►

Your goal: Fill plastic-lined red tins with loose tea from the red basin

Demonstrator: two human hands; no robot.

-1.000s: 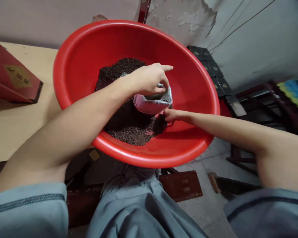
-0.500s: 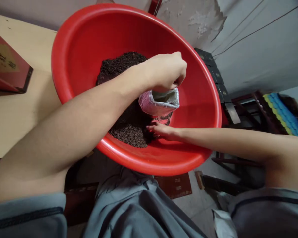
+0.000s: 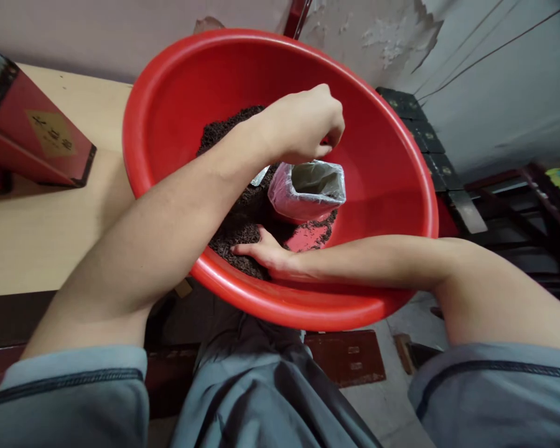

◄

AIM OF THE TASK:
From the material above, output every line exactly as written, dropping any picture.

EXERCISE OUTPUT:
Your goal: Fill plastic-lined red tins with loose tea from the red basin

Demonstrator: two human hands; no robot.

-1.000s: 
-0.500s: 
+0.000s: 

For this exercise, the work is now complete.